- WHAT IS BEING ASKED
The answer is the exact run of lines in the listing below from the line containing "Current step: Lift" up to and including the line containing "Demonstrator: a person", with pictures removed.

:: DATASET SECTION

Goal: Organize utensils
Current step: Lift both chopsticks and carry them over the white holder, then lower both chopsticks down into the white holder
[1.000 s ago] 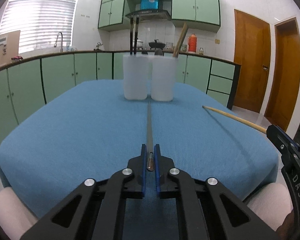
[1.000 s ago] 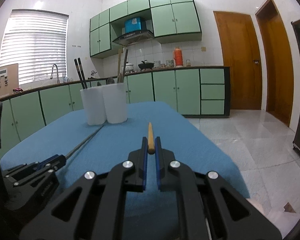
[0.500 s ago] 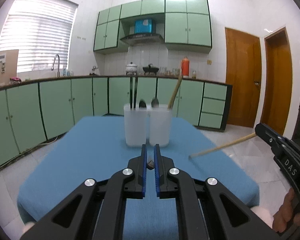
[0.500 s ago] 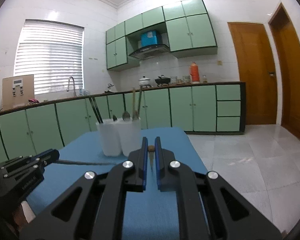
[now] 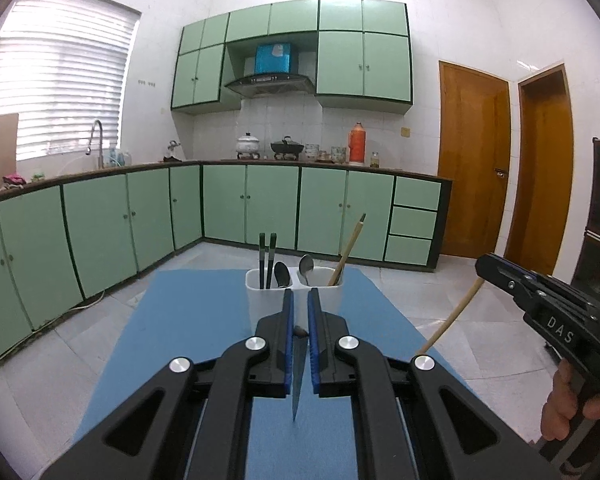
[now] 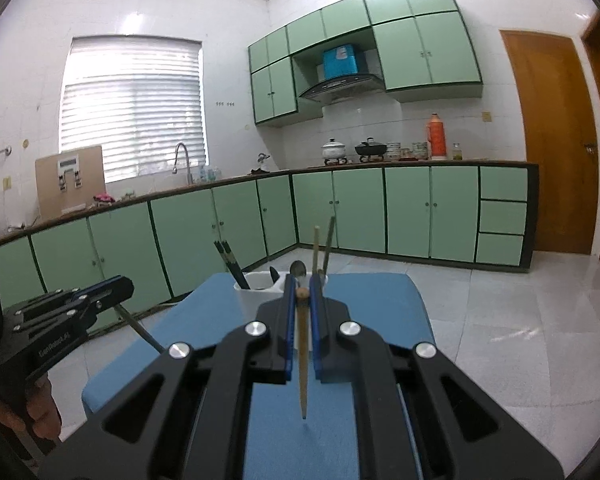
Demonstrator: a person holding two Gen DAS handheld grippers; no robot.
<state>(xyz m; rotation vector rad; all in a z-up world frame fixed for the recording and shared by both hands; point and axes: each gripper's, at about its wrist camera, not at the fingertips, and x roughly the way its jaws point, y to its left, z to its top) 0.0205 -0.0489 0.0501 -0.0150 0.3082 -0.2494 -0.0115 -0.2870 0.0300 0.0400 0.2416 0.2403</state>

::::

- WRITTEN ANSWER
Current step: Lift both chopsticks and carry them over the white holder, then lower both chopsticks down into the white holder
[1.000 s ago] 
[1.000 s ago] 
[0.500 s ago] 
[0.500 s ago] 
[now] 
[now] 
Demonstrator: a person holding two Gen DAS handheld grippers; no robot.

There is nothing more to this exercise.